*** Opening of Data block ***

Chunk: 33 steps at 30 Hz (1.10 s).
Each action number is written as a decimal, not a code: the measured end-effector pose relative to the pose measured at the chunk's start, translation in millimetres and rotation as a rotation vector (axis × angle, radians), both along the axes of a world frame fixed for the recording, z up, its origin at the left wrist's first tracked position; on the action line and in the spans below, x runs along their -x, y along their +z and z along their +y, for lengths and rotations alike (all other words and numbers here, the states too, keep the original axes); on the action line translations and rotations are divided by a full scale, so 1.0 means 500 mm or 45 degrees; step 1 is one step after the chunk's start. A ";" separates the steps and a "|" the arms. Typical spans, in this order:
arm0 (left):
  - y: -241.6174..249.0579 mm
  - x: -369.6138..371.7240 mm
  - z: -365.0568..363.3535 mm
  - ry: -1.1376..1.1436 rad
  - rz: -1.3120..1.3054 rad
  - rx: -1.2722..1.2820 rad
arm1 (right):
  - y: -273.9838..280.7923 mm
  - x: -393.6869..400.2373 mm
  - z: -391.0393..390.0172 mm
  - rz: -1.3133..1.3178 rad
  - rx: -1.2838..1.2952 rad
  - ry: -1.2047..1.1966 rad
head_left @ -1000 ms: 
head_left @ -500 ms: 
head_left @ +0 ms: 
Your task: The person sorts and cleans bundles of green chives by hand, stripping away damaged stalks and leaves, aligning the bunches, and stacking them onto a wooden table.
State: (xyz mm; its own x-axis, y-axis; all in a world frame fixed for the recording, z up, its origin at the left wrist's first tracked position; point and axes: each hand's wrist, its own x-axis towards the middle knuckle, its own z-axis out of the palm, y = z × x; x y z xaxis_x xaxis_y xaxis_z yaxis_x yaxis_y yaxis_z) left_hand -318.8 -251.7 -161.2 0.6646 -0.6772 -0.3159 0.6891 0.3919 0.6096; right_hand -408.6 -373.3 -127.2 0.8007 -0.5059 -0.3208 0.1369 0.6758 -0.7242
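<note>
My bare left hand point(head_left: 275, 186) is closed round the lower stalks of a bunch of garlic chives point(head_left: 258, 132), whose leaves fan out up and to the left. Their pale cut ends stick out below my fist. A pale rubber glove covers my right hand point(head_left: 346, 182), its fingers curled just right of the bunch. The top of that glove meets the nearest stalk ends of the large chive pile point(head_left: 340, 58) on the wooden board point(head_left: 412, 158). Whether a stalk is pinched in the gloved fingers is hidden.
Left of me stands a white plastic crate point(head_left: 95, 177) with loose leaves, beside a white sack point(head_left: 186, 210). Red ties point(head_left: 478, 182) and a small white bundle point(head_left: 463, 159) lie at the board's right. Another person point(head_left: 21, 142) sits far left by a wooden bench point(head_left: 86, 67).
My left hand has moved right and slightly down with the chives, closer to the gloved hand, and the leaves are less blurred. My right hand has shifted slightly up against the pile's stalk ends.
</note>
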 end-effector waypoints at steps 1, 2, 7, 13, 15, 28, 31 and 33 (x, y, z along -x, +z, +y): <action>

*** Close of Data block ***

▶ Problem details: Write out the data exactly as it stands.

▶ Problem solution:
Chunk: 33 steps at 30 Hz (1.10 s).
Each action number is written as a decimal, not a code: the measured end-effector pose relative to the pose measured at the chunk's start, translation in millimetres and rotation as a rotation vector (axis × angle, radians), both along the axes of a world frame fixed for the recording, z up, its origin at the left wrist's first tracked position; on the action line and in the spans below, x runs along their -x, y along their +z and z along their +y, for lengths and rotations alike (all other words and numbers here, the states too, keep the original axes); on the action line translations and rotations are divided by a full scale, so 1.0 means 500 mm or 45 degrees; step 1 is one step after the chunk's start. A ";" separates the steps and a "|" the arms. Typical spans, in this order:
arm0 (left):
  - y: -241.6174..249.0579 mm
  - x: -369.6138..371.7240 mm
  - z: -365.0568..363.3535 mm
  - ry: -1.1376..1.1436 rad
  - rz: -1.3120..1.3054 rad
  - rx: -1.2722..1.2820 rad
arm1 (right):
  - y: -273.9838..280.7923 mm
  - x: -393.6869..400.2373 mm
  - z: -391.0393..390.0172 mm
  - rz: -1.3133..1.3178 rad
  - rx: -1.2838..1.2952 rad
  - ry: -1.2047..1.1966 rad
head_left @ -1000 ms: 
head_left @ -500 ms: 
head_left @ +0 ms: 
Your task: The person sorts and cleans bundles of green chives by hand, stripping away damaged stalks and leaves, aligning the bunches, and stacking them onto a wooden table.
State: (xyz mm; its own x-axis, y-axis; all in a world frame fixed for the recording, z up, its origin at the left wrist's first tracked position; point and axes: each hand's wrist, its own x-axis towards the middle knuckle, its own z-axis out of the palm, y = z × x; x y z xaxis_x xaxis_y xaxis_z yaxis_x yaxis_y yaxis_z) left_hand -318.8 -251.7 -161.2 0.6646 -0.6772 -0.3159 0.6891 0.3919 0.6096; right_hand -408.6 -373.3 -127.2 0.8007 -0.5059 -0.3208 0.1369 0.6758 -0.7242
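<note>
My bare left hand point(head_left: 275, 186) is closed round the lower stalks of a bunch of garlic chives point(head_left: 258, 132), whose leaves fan out up and to the left. Their pale cut ends stick out below my fist. A pale rubber glove covers my right hand point(head_left: 346, 182), its fingers curled just right of the bunch. The top of that glove meets the nearest stalk ends of the large chive pile point(head_left: 340, 58) on the wooden board point(head_left: 412, 158). Whether a stalk is pinched in the gloved fingers is hidden.
Left of me stands a white plastic crate point(head_left: 95, 177) with loose leaves, beside a white sack point(head_left: 186, 210). Red ties point(head_left: 478, 182) and a small white bundle point(head_left: 463, 159) lie at the board's right. Another person point(head_left: 21, 142) sits far left by a wooden bench point(head_left: 86, 67).
My left hand has moved right and slightly down with the chives, closer to the gloved hand, and the leaves are less blurred. My right hand has shifted slightly up against the pile's stalk ends.
</note>
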 end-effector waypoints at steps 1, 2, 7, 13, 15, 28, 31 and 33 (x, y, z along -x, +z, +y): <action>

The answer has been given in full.